I have often made the statement that a style is distinguished by its appearance and a system is distinguished by its results. What I’d like to do is explain what I mean by this statement.  For the most part there are two different methodologies when it comes to martial arts training. The stylistic approach is more specific looking at specific responses to specific combat scenarios. The systemic approach is more general, building general skills and or attributes that can be useful for combat. With that being said there are few if any martial arts that are 100% stylistic or 100% systemic in their approach. Some fall somewhere in between, some lean more in one direction than the other.

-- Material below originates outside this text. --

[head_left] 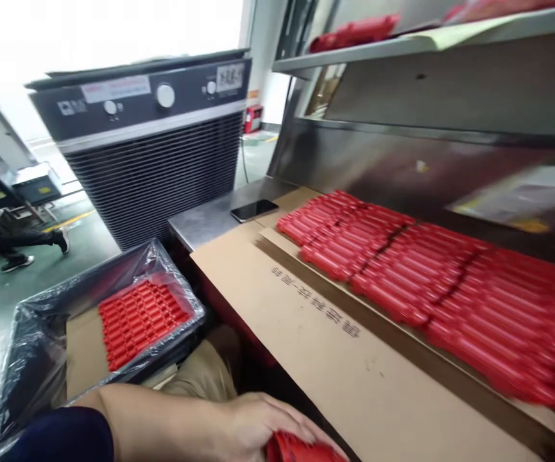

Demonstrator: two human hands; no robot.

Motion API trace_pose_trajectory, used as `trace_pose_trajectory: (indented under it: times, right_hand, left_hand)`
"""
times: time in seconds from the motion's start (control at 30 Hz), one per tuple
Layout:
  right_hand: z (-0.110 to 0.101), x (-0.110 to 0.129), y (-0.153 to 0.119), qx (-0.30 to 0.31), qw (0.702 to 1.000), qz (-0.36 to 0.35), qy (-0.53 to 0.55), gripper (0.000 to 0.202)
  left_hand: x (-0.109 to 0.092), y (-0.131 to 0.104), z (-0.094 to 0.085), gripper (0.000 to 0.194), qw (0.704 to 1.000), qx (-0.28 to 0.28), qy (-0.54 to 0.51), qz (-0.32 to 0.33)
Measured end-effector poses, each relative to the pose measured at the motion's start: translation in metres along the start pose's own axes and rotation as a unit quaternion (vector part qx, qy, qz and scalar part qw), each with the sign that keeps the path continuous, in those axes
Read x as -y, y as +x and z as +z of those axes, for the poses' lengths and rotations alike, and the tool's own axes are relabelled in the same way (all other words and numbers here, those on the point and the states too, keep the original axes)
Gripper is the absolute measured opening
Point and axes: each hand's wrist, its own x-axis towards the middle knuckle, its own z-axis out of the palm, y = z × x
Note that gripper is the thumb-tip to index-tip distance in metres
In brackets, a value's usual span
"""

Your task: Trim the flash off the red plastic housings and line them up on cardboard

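Observation:
At the bottom edge of the head view, my left hand [262, 420] is wrapped round some red plastic parts [301, 448], only partly in the frame. My right hand does not show. Rows of red ribbed parts [416, 269] lie side by side on cardboard along the back of the bench. To the left, a dark bin [181, 346] lined with clear plastic holds a block of red parts [142, 321] on a piece of cardboard.
A cardboard sheet [277, 308] covers the bench front, with a phone [254, 210] near its far corner. Behind the bin stands a large dark louvred unit [162, 154]. A shelf [402, 45] overhangs the bench. A person's legs [17, 240] show far left.

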Motion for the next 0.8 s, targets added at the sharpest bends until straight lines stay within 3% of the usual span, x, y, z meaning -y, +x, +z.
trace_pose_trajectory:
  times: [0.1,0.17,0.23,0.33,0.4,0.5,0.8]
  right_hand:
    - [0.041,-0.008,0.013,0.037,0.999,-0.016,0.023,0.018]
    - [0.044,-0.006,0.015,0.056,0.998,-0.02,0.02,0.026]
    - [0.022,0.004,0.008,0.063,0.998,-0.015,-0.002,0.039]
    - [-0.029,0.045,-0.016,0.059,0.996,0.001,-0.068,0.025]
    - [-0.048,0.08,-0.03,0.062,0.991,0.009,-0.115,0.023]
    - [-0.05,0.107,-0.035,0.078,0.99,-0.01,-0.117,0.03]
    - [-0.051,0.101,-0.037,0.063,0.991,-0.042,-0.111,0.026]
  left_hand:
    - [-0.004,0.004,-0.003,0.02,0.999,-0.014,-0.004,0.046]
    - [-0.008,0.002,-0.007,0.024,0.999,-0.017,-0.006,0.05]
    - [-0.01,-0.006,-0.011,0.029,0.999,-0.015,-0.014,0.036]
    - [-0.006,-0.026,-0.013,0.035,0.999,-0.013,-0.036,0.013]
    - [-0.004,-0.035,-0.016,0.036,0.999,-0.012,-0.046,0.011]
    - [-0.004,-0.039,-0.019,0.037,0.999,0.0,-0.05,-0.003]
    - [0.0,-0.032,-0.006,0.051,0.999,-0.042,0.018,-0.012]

Often you will find curriculums that start with one way of training and then change to the other as you get further along in the curriculum. In some martial arts curriculums you can spend 5 to 10 years learning nothing but technique, again by that I mean specific responses to specific attacks. Later, at the more advanced stages of training you will learn the underlying principles that explain why those specific techniques work. Also you will learn how to generalize on that principle and create techniques on the fly as the situation dictates.

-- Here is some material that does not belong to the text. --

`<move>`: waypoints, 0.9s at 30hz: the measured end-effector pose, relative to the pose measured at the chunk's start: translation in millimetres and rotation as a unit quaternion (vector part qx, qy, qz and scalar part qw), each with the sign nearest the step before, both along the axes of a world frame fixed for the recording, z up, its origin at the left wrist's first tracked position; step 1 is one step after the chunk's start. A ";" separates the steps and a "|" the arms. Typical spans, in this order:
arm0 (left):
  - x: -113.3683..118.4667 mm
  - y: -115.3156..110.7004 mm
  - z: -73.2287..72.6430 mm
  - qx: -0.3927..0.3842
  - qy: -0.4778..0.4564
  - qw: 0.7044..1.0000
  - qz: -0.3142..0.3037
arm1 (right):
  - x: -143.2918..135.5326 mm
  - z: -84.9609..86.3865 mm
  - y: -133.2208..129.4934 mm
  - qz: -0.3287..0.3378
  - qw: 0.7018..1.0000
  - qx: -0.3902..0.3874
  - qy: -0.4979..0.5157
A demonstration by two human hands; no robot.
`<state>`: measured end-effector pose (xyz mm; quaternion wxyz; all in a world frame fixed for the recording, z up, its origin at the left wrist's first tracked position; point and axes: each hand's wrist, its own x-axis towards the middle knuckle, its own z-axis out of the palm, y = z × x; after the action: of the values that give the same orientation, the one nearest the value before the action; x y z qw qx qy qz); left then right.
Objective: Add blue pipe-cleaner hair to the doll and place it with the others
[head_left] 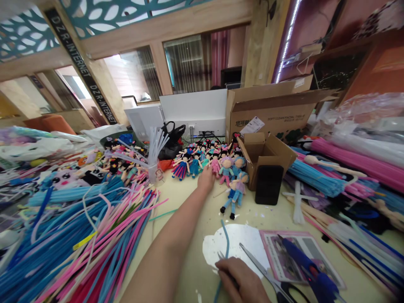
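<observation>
My left hand point(205, 179) is stretched far forward across the yellow table point(189, 202) and rests against a group of small pipe-cleaner dolls point(208, 162); I cannot tell whether it grips one. A blue doll point(235, 194) lies just to its right. Close to me, my right hand point(241, 280) pinches a blue pipe cleaner point(225, 235) that curves up over a white cloud-shaped sheet point(236, 248). Scissors point(268, 273) lie beside that hand.
A big heap of blue and pink pipe cleaners point(88, 240) fills the left. A small open carton point(267, 155) with a black block point(269, 184) stands right of the dolls, a larger carton point(268, 109) behind. A blue glue gun point(311, 269) lies at the right.
</observation>
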<state>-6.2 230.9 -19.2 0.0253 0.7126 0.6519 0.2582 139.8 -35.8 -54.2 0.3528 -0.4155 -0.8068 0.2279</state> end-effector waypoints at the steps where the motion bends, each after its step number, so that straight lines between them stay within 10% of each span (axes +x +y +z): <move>1: -4.0 -2.5 2.5 0.005 -0.002 1.000 0.009 | -0.6 1.9 -0.2 -0.001 1.000 -0.002 0.001; 15: 7.0 -37.0 9.4 -0.168 0.062 0.979 -0.095 | -5.0 18.3 -7.3 -0.015 0.998 -0.064 0.013; 27: 0.4 -48.3 39.5 -0.077 0.020 0.995 -0.052 | -8.5 18.0 -7.9 -0.017 0.997 -0.069 0.021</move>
<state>-5.8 182.6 20.3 0.0804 0.7463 0.6324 0.1912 131.2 -43.7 -36.2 0.3446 -0.4478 -0.7742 0.2852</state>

The systemic approach can be more difficult especially if the student has no previous martial arts experience that allows him or her to put what they are learning in context. There are many martial arts system that teach you the skill of taking balance, or the skill of using sensitivity to maintain a mechanical advantage, positional advantage, or both. The exercises and drills used to develop these types of skills are often somewhat abstract and may not even have a direct correlation to some type of combat scenario. This can cause even more difficulty for the student who will often lose interest, being unable to make the connection.

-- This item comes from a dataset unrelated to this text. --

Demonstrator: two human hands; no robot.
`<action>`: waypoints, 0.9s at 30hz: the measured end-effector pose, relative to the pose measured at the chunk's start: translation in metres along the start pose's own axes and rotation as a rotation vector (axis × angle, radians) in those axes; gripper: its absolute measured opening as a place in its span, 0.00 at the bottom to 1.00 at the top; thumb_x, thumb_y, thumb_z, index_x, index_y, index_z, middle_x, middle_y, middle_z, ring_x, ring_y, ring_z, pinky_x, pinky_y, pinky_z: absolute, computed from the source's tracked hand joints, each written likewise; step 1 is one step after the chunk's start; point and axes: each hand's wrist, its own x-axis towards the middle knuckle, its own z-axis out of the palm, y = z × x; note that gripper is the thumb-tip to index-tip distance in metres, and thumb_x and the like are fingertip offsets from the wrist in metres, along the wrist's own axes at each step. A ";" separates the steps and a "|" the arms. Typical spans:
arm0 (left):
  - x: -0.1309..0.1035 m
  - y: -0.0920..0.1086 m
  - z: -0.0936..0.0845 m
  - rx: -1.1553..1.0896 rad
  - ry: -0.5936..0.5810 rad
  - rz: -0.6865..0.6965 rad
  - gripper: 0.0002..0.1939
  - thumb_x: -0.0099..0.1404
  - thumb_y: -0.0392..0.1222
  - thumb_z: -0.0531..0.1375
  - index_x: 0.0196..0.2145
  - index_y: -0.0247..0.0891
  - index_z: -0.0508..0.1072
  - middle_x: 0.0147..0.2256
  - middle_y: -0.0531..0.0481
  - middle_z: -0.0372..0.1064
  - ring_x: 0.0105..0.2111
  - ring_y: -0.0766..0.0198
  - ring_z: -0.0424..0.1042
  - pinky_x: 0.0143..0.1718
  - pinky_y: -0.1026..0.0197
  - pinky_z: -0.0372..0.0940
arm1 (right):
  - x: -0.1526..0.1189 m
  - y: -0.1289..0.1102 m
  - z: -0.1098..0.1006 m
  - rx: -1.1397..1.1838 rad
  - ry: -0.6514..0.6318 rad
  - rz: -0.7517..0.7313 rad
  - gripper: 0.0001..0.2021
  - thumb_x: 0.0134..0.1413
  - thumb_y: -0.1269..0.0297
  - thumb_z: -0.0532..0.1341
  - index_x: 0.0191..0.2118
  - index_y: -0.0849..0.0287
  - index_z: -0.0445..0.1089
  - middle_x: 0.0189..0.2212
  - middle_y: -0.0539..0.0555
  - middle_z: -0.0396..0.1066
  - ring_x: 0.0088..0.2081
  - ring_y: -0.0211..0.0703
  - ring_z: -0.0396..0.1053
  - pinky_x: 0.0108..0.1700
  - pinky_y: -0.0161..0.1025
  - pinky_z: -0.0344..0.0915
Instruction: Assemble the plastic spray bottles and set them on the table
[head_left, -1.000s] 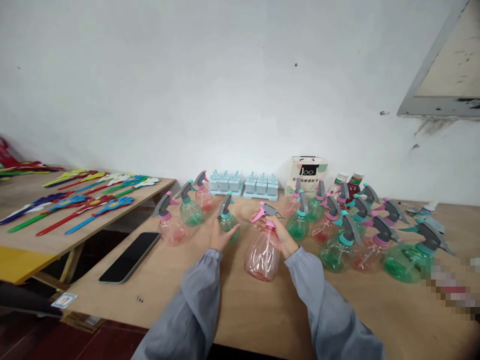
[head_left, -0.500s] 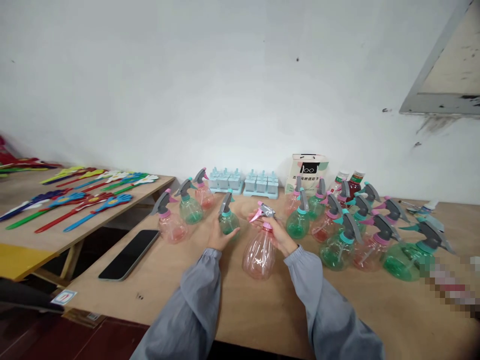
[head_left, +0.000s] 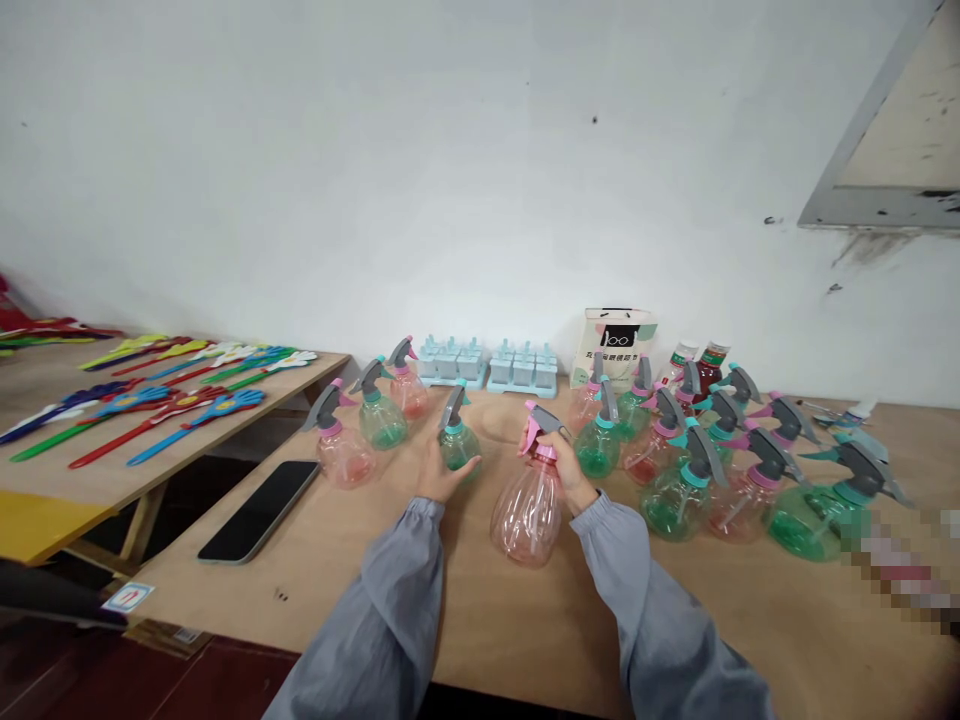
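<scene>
My right hand (head_left: 564, 462) is wrapped round the neck of a clear pink spray bottle (head_left: 527, 515), just below its grey and pink trigger head. The bottle leans slightly, its head toward the right. On the left, my left hand (head_left: 440, 474) is open beside a green spray bottle (head_left: 459, 443), thumb spread across its near side and fingers along its left. Whether the palm presses on that bottle I cannot tell. Further left stand pink and green spray bottles, among them a pink one (head_left: 345, 458). A larger group, with a green one (head_left: 675, 502) in front, stands at right.
A black phone (head_left: 259, 511) lies at the table's left. Pale blue ice-pop moulds (head_left: 523, 372) and a printed bag (head_left: 613, 345) stand by the wall. Two capped bottles (head_left: 711, 368) are behind the right group. Colourful hand clappers (head_left: 180, 410) cover a neighbouring table.
My right hand has closed more firmly round the pink spray bottle's neck, and the bottle has shifted slightly right and nearer, its head turning. My left hand has hardly moved.
</scene>
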 end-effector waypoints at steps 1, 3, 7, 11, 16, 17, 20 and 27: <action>0.000 0.000 0.000 -0.004 -0.006 -0.014 0.43 0.50 0.53 0.71 0.59 0.41 0.58 0.54 0.38 0.67 0.56 0.43 0.69 0.58 0.38 0.65 | 0.000 0.000 -0.001 -0.011 0.007 0.001 0.12 0.38 0.60 0.62 0.33 0.57 0.73 0.27 0.52 0.78 0.29 0.43 0.74 0.26 0.34 0.65; -0.001 0.000 0.001 -0.013 -0.015 -0.035 0.44 0.50 0.54 0.71 0.59 0.41 0.58 0.54 0.38 0.66 0.57 0.43 0.69 0.59 0.37 0.64 | 0.001 -0.001 -0.002 -0.028 -0.011 0.009 0.13 0.38 0.60 0.63 0.34 0.56 0.74 0.29 0.53 0.79 0.31 0.43 0.74 0.26 0.34 0.64; -0.001 0.000 0.000 -0.017 -0.008 -0.045 0.44 0.49 0.55 0.71 0.59 0.42 0.58 0.54 0.38 0.66 0.57 0.43 0.68 0.60 0.36 0.63 | 0.002 0.000 0.000 -0.003 -0.015 0.007 0.13 0.39 0.58 0.64 0.34 0.55 0.73 0.29 0.54 0.79 0.34 0.46 0.76 0.27 0.34 0.65; 0.000 0.002 -0.001 -0.016 -0.025 -0.017 0.44 0.51 0.53 0.71 0.60 0.42 0.57 0.56 0.38 0.65 0.59 0.44 0.67 0.61 0.36 0.62 | 0.002 -0.001 0.001 0.056 0.120 -0.042 0.10 0.35 0.59 0.63 0.29 0.56 0.71 0.23 0.50 0.75 0.26 0.42 0.73 0.28 0.36 0.68; 0.001 0.006 -0.003 -0.020 -0.029 -0.014 0.43 0.51 0.52 0.71 0.60 0.41 0.57 0.56 0.37 0.66 0.59 0.42 0.67 0.61 0.35 0.62 | 0.001 -0.005 0.002 -0.001 0.066 0.042 0.12 0.38 0.59 0.64 0.33 0.56 0.73 0.30 0.54 0.80 0.35 0.48 0.78 0.28 0.35 0.69; 0.001 0.006 -0.004 -0.022 -0.032 -0.017 0.44 0.51 0.52 0.71 0.60 0.40 0.58 0.56 0.36 0.66 0.59 0.42 0.67 0.61 0.36 0.62 | 0.001 -0.005 0.002 -0.009 0.049 0.050 0.13 0.38 0.59 0.64 0.34 0.56 0.73 0.30 0.55 0.80 0.37 0.49 0.78 0.27 0.35 0.69; 0.002 0.008 -0.004 -0.025 -0.037 -0.027 0.43 0.50 0.52 0.71 0.59 0.40 0.58 0.55 0.35 0.66 0.59 0.42 0.68 0.61 0.37 0.63 | 0.001 -0.003 0.002 0.022 0.047 0.002 0.10 0.38 0.59 0.63 0.31 0.56 0.72 0.27 0.54 0.79 0.35 0.49 0.78 0.28 0.36 0.69; 0.002 0.010 -0.005 -0.032 -0.026 -0.021 0.43 0.50 0.51 0.72 0.58 0.39 0.59 0.56 0.36 0.66 0.59 0.43 0.67 0.61 0.39 0.62 | 0.004 0.000 0.002 0.016 0.097 0.043 0.15 0.36 0.60 0.63 0.36 0.56 0.74 0.27 0.54 0.78 0.35 0.49 0.78 0.26 0.35 0.67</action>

This I think is the reason why many teachers in the old days would change how they taught based on the inherent mental and physical attributes of the student. Say for example your curriculum contained forty empty hand forms, each one emphasizing a different area of martial application and physical expression. Some might emphasize power, others speed, and others agility. Often the teacher would prescribe which forms the student would learn based on what they brought to the table. The big strong guy would learn the power forms. The small quick guy would learn the speed and agility forms. Only the student who was being trained to be a teacher would learn all the forms. For anyone else it was really unnecessary. In addition to that, not only would teacher customize the material, he would also customize the teaching method. Let’s be honest, everyone has a different style of learning, and some of the knives in the drawer are a little bit sharper than some of the others. A good teacher can take these things into account and teach the student in a way that produces results. Some people may not have a grasp or appreciation of scientific thinking or philosophical abstraction, so a more technique oriented pragmatic approach is better. Others may be able to appreciate a broader more abstract approach, for those people a more systemic approach is appropriate.
As I have said in previous post, it is important to understand who you are and what you want as far as your martial arts training. Having a good deal of self awareness will help you to determine what is best for you in both what you want to learn and how you want to learn it.